Don’t Tell Me Happy Father’s Day


Mother’s Day is big business in the United States. The National Retail Federation estimates that in 2015, over $21.2 billion was spent on Mother’s Day gifts. A projected 84.2% of Americans celebrated mommy with cards, brunch, flowers, jewelry, etc. It’s all well deserved, moms work hard. Mother’s Day is a joyous occasion many women look forward to celebrating and feeling appreciated. Tupac and Boyz II Men have even written hit songs to pay tribute to hardworking matriarchs.

One would think dads would receive the same fanfare and accolades for their counterpart day of celebration. However, over the years Father’s Day has steadily built up steam as the second coming of Mother’s Day for single moms. It is estimated that 12 million families in the U.S are headed by a single parent, 83% are single moms. Instead of honoring men on Father’s Day, it has become a day some single moms want recognition as well. I’m divorced and raising my two sons, but please don’t tell me Happy Father’s Day.

Yes I watch SportsCenter, pee in the shower, and hate changing the empty toilet paper roll but I am not a man.

Yes I’ve taught my sons how to throw a ball, kick a ball, catch a ball.

Yes I’ve taught my sons to pee standing/sitting/by a tree/behind a building.

Yes I’ve coached my son’s soccer team. Three times.

Yes I’ve taken my sons to watch professional, collegiate, and high school soccer, baseball, basketball, and football games.

Yes I’ve given my sons advice on girls and dating.

Yes I take my sons to the barbershop for haircuts.

Yes I build Lego sets and assemble toys.

But, I AM NOT A MAN and I can never be a FATHER.
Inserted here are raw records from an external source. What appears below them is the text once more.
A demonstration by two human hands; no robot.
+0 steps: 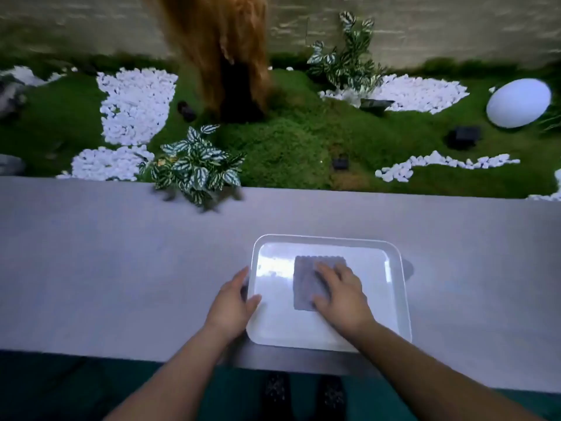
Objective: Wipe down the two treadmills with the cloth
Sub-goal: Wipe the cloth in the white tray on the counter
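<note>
A grey cloth [306,284] lies flat in a white tray [374,299], a little left of the tray's middle, with bare tray floor showing on every side of it. The right hand [343,296] rests on the cloth's right half, fingers fairly straight and spread, thumb at the cloth's lower right corner, pressing rather than clutching. The left hand [233,302] grips the tray's left rim: thumb hooked over the lip, fingers down the outer wall. The tray sits low and centre in the frame on a long grey ledge [121,268], its near corner just beside the ledge's front edge and its far rim well short of the back edge. Wide bare ledge runs off to frame left and frame right. Along the back edge, left of centre, a striped-leaf plant [194,165] overhangs the ledge. Behind it lies green moss [288,141] with patches of white pebbles [136,104], a shaggy brown trunk [224,56] at upper centre, and a white egg-shaped object [517,103] at upper right.
</note>
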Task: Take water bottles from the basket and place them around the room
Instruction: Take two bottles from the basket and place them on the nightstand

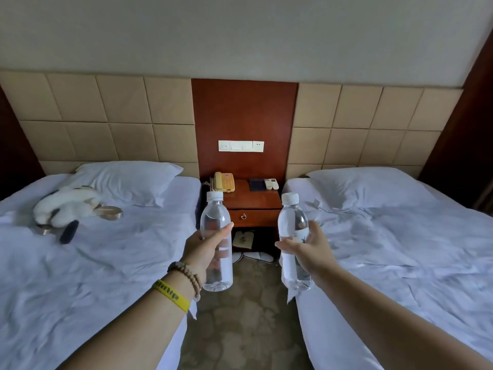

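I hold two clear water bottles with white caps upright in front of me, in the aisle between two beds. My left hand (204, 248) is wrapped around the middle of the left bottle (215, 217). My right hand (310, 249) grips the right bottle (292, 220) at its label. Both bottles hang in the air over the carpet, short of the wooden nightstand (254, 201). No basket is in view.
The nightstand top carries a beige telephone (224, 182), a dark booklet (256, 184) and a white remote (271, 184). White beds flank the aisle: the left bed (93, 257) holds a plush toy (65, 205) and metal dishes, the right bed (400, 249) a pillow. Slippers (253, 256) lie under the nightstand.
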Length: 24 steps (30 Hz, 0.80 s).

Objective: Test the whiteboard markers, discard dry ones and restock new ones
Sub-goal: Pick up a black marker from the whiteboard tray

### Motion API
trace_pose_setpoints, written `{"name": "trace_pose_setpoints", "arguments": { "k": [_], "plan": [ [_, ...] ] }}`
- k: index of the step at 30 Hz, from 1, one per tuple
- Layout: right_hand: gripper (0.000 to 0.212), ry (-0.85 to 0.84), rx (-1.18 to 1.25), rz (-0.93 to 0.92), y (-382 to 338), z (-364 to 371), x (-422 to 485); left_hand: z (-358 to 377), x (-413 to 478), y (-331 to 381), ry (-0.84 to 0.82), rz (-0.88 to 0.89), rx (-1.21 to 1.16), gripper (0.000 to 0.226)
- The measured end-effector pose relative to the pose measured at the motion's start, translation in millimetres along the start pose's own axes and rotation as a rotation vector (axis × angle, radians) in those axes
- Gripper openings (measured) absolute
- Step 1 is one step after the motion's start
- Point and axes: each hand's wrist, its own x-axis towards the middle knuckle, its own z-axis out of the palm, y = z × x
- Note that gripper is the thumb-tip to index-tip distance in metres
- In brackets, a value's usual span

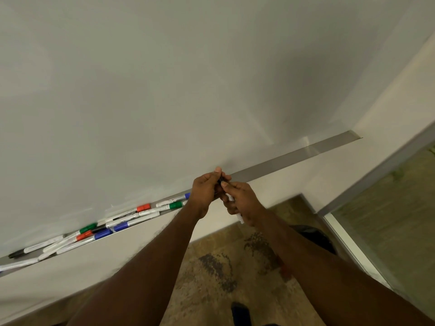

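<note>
Both hands meet just below the whiteboard (164, 90), over the grey marker ledge (294, 158). My right hand (242, 201) grips a white marker (239, 217) whose barrel sticks out under the palm. My left hand (204, 194) pinches the marker's black cap (221, 181) at its upper end. Whether the cap is on or off is hidden by the fingers. Several markers with green, red, blue and black caps (117, 220) lie heaped along the ledge to the left of my hands.
The right stretch of the ledge holds no markers and ends at a wall corner (357, 137). A glass partition with a grey frame (376, 180) stands to the right. Below lies a mottled brown floor (223, 267).
</note>
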Motion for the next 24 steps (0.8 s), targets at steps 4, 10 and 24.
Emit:
{"name": "trace_pose_setpoints", "arguments": {
  "k": [4, 10, 24],
  "plan": [
    [0.029, -0.015, 0.015, 0.003, -6, -2, 4, 0, 5, 8, -0.050, -0.022, -0.022, 0.036],
    [0.026, 0.000, -0.072, -0.034, -9, 2, 12, -1, 12, 10, -0.069, -0.050, -0.172, 0.034],
    [0.032, 0.189, -0.570, -0.279, 18, 4, 30, 38, 27, -11, 0.479, -0.029, -0.160, 0.037]
  ]
}}
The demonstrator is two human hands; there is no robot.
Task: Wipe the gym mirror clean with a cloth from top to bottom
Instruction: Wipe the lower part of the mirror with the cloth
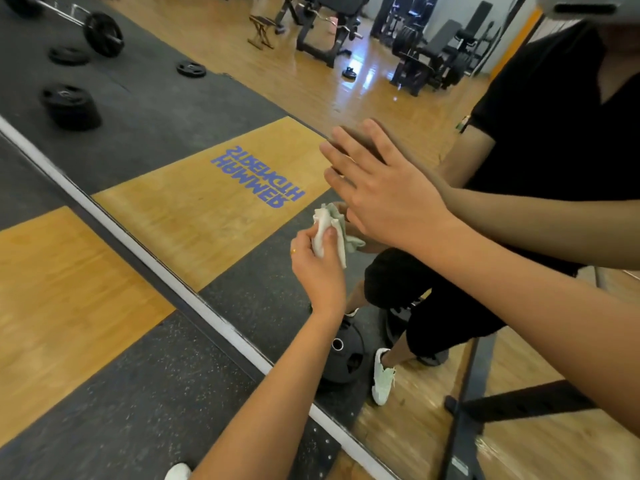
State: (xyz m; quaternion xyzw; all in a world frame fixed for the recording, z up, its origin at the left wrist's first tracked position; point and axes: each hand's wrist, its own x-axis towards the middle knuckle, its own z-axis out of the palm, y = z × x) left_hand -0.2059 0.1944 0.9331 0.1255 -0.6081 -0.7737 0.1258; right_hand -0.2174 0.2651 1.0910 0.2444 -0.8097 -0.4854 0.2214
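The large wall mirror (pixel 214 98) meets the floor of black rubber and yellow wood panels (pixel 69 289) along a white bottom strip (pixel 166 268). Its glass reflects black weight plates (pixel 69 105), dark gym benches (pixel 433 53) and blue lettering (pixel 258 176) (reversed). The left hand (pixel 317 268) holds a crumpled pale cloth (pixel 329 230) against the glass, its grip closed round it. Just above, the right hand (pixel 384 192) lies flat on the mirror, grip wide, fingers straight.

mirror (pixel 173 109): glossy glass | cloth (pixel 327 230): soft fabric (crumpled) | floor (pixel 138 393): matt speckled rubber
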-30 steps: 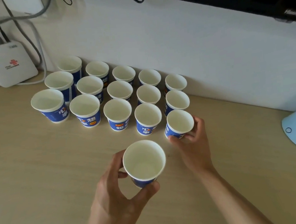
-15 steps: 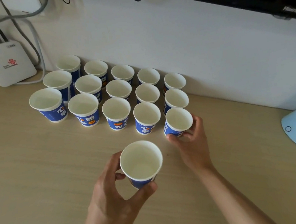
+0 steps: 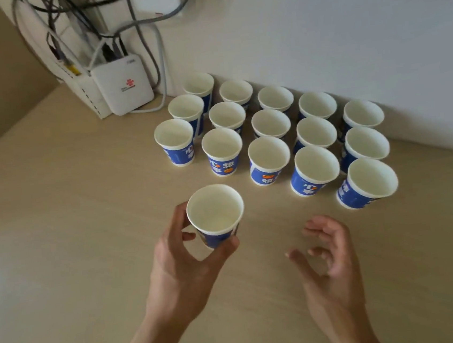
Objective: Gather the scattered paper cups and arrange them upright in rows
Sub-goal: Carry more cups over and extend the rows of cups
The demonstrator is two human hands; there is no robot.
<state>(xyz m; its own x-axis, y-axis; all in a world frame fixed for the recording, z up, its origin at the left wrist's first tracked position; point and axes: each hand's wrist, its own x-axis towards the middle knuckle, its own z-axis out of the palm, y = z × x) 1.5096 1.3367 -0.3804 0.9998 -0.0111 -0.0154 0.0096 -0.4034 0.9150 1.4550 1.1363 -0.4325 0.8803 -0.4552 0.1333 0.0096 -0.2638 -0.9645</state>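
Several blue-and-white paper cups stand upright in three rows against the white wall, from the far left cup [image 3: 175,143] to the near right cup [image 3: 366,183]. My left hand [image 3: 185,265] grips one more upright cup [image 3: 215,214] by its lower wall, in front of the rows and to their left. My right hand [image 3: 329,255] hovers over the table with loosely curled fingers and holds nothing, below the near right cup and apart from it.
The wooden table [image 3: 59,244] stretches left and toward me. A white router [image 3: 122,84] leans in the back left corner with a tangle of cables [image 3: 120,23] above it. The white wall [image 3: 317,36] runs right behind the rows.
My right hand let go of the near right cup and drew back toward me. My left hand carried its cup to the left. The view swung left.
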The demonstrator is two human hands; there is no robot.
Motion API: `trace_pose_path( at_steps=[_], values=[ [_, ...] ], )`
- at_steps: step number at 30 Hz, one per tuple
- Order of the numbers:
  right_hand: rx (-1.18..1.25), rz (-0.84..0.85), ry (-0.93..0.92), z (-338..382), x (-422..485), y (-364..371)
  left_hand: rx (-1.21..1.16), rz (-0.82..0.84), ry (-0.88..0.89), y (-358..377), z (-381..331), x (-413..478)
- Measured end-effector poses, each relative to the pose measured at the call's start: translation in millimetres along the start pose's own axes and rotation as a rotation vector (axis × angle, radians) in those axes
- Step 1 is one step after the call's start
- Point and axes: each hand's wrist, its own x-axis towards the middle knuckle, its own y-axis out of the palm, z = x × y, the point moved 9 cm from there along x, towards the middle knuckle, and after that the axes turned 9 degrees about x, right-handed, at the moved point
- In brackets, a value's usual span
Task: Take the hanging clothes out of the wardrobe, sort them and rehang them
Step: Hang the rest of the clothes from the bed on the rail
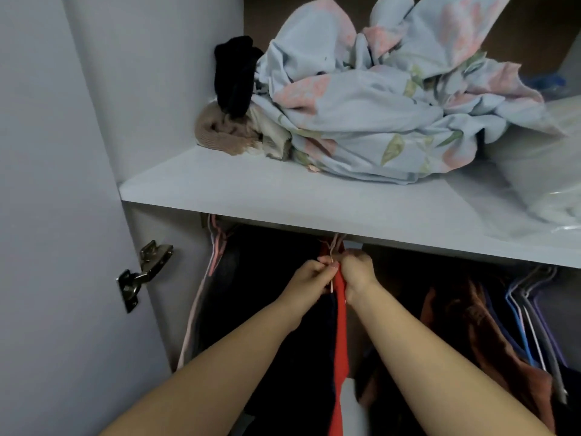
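A red garment (341, 335) hangs just under the wardrobe shelf (283, 196), on a pale hanger (333, 247) whose hook disappears behind the shelf edge. My left hand (309, 275) pinches the hanger's neck from the left. My right hand (356, 272) grips the top of the red garment from the right. Both hands meet at the garment's top. Dark clothes (267, 309) hang to the left, with a pink-trimmed piece (217, 250) at the far left. Brown clothing (471, 325) and several blue, white and purple hangers (531, 309) hang to the right. The rail is hidden.
The shelf carries a crumpled pale blue floral sheet (377, 99), a black item (235, 73), a tan knitted item (220, 130) and a clear plastic bag (534, 171). The open wardrobe door (47, 215) stands at the left, with a metal hinge (144, 272).
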Motion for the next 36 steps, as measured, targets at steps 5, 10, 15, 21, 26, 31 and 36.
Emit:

There are certain things only a man can give a child just as there are unique attributes only a woman can provide. I can physically do activities with my kids that are stereotypically done by a man, but there is an innate bond a man has with a child I can never replicate.

Telling me Happy Father’s Day undermines to all the loving, dedicated, compassionate, and hard working men.  I cannot give the intangibles these men do. No matter how amazing a mother you are, you cannot totally compensate to a child for a missing father.  You can pick up the ball where he fumbled but YOU WILL NEVER BE A DAD.

Of course, many great men have been raised in homes without a father. While I’m quite confident in my kickass parenting abilities, I realize there will always be moments for my 13 and 9 year old sons that they will yearn for the respect, love, attention, and approval of a man. A woman can teach a child many things, but a son comes into manhood easier with a male figure; A daughter gains an extreme sense of self love and respect from the affirmation of her father.

If dad isn’t in the picture, seek a male role model: a teacher, family member, coach, or mentor.

Praising men on Father’s Day shouldn’t warrant moms going into defensive mode. No one is denying our strength, resilience, or that we’re doing the damn thing on a daily basis. A good mom goes without on many occasions, just to sacrifice out of the love for her child. However, if you’re a bitter/scorned woman or your child has a deadbeat dad, Father’s Day isn’t the time for a social media rant.

Father’s Day is a positive day. It’s a day to show appreciation to prodigious men (dads and father figures) who love and contribute to the the growth of children.

If your child’s father isn’t in the picture and you consider yourself pulling double duty, GREAT, you are a wonderful parent. Celebrate twice as hard on Mother’s Day, but you will never completely fill the shoes of a father. Father’s Day is for men who make an impact in a child’s life.

Happy Father’s Day gentlemen, you are appreciated.